Basically we think one needs to understand the trajectory that has led to this problem which is based on what happened in the past, what is happening now and the tendency of what is likely going to happen in the future. Of course, we know too well that there have been some inability of the past administration to save for the rainy days which has actually brought us to this point. But that is not an excuse for the present administration. The current administration must strongly ensure that they put in place strategic positions what will ensure that the country’s economy is properly restructured.

Our view is that the current drivers of the economy are not properly putting in place adequate mechanisms that will drive us out of the current economic doldrums. They must generate and find structural solutions to what is currently happening. The formal sector is generally not doing well. The economy is contracting. The foreign exchange policies are not doing better. There have been some challenges with the monetary policy rate. Various fiscal and economic policies have not been very fantastic with this administration. So there is the need for an emergency to be declared in the economic sector. It is expected that by now, the government will be able to put in place a proper industrial sector policy that will be viable.

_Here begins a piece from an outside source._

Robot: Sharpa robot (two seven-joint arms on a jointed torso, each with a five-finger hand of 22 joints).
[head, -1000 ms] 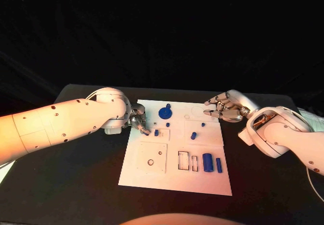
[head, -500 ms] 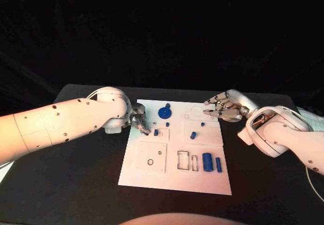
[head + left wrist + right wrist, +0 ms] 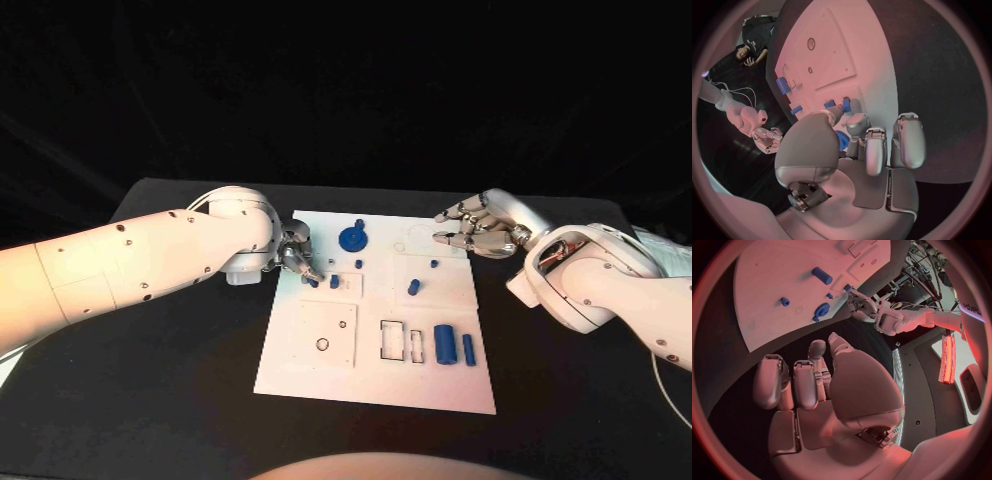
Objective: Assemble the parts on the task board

Unfortunately, the manufacturing sector that would have been our bedrock and taken us out of this doldrum does not seem to be faring any better. We are more of a consuming nation and that is in itself a negative trend for us, because if we do not produce and earn foreign exchange, there is no way we can begin to strengthen our network; the naira. The naira is very weak, as it is, in the comity of currencies. And that in itself is a major catastrophe. We do not have a proper industrial policy. We do not have a roadmap to take us out of the current doldrum. That is the major challenge and that is where we are at the moment.

Is it okay to wholly place the blame at the doorstep of the past administrations as it is currently the trend?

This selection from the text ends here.